Look at your list and determine which items have the most nutritional value and which are true necessities. You should definitely stockpile these items if they fit in your storage space.

  • Anything with a high salt content is not recommended as it can make you thirstier and you might not have a lot to drink.
  • Choose one "want" item per family member to boost morale during an emergency.
  • Stock only nonperishable items that come in cans, jars, bottles, or sealed boxes.
  • The American Public Health Association (APHA) suggests you include at least one gallon of water per person for each day.

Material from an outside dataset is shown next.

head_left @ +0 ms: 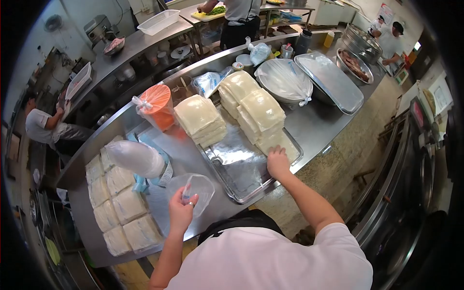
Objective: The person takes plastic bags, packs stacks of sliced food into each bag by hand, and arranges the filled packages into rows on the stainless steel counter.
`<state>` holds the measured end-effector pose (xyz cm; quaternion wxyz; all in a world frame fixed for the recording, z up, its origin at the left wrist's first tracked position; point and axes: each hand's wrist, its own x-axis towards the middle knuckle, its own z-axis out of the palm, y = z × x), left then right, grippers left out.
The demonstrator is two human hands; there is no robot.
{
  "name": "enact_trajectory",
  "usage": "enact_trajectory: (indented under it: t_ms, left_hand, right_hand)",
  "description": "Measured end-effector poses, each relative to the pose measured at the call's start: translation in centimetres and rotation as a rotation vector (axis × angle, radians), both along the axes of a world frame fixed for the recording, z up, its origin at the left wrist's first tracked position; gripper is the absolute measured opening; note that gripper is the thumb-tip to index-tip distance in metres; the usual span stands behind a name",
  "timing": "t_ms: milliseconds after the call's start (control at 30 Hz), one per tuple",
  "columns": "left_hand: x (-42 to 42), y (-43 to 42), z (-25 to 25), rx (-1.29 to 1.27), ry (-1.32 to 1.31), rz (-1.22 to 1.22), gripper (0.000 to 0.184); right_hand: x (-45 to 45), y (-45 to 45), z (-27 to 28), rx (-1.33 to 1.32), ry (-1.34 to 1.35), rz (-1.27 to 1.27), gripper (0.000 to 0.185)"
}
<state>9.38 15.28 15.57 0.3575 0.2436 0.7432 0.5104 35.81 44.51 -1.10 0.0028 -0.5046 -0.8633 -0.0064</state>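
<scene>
My left hand [182, 205] is closed on a clear plastic bag [199, 191], which spreads open to the right of the fingers over the steel table. My right hand [279, 163] lies with its fingers spread on a low pile of pale square sheets [285, 145] at the right end of a metal tray [237, 197]. Taller stacks of the same sheets [262, 110] rise just behind that hand. Another stack [200, 118] stands at the tray's left back corner. Whether the right fingertips grip a sheet cannot be made out.
Several packed squares [137, 210] lie at the left beside a white bag roll [135, 158]. An orange container [157, 107], a bag-covered bowl [285, 79] and a lidded tray [331, 82] line the back. A co-worker [46, 123] sits far left; others stand beyond the table.
</scene>
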Motion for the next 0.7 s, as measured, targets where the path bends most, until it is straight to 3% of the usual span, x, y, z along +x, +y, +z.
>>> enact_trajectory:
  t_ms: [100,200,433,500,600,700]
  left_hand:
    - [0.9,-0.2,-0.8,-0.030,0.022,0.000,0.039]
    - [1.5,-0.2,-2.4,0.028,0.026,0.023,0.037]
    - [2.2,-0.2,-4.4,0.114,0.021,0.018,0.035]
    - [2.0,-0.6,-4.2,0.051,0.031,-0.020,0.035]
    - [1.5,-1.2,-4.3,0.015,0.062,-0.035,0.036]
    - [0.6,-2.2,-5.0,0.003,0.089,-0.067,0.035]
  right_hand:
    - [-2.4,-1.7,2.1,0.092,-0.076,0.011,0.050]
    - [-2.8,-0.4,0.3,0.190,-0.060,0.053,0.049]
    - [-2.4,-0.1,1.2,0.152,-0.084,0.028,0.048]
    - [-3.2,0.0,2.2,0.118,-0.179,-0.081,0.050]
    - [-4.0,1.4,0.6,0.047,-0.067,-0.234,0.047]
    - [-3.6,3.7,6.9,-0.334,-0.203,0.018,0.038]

The Best Foods You Need in Your Stockpile

You don't need to cook most of these foods, and most will last between one and two years in storage. Cans are the best packaging options for stored foods, and meats and vegetables last the longest. Use this emergency stockpile checklist as a guide to help you see what foods are best for an emergency stockpile or survival food kit.

  • Bottled water
  • Canned or boxed milk
  • Canned meat
  • Packaged dried meat like beef jerky
  • Canned fruit in juice or water, not syrup
  • Canned vegetables in water
  • Canned low-sodium soup
  • Protein bars
  • Granola bars
  • Peanut butter
  • Jelly
  • Canned pasta
  • Boxed pasta and jarred sauce
  • Dried fruit
  • Dry cereal
  • Unsalted nuts
  • White rice

Foods You May Want in Your Stockpile

Keeping a few "luxury" food items in your stockpile can help families deal with stress and keep a positive attitude during the actual emergency.

  • Cookies
  • Powdered drink mixes
  • Instant coffee mix
  • Instant tea mix
  • Instant hot cocoa mix
  • Hard candy
  • Fruit juice
  • Fruit snacks
  • Specialty crackers

Step Five: Purchase a Few Items at a Time

Creating an emergency food stockpile does not have to include one giant shopping trip. In fact, many stores have limits on the number of essential items you can buy in one trip, especially if something like a pandemic has already started in nearby areas. That's why it's important to start your stockpile when there is no emergency. One easy way to stockpile food on a budget and in a social responsible way is to buy two or three items on each regular grocery trip.

Step Six: Organize Your Food Stockpile

As you acquire stockpile items, you should sort them in an organized manner in your chosen storage spot. Keep items with the soonest expiration dates at the front or top of your pile so they get used first. The best way to sort items is to keep all of one item together in order from earliest to latest "use by" date.

Why You Should Create an Emergency Food Stockpile

Global pandemics and quarantines, natural disasters, and states of emergency or shelter in place orders are not regular occurrences, but they are possible in your lifetime. When these things happen, you may not be able to get to stores, stores may not be able to get ample supplies, or your electricity might be out rendering your fridge useless. Having a plan before these emergencies hit can help you weather any of them, because you won't get advance notice they're coming.

Stockpiling Success

Managing an emergency food stockpile is not a one time action. It can take days, weeks, or even months to create your stockpile. Once it's created, you'll need to check on it every 6 months to make sure foods aren't about to expire and they haven't been ruined. Make sure you keep a manual can opener and some eating utensils with your food stockpile so you have everything you need for emergency meal times in one place.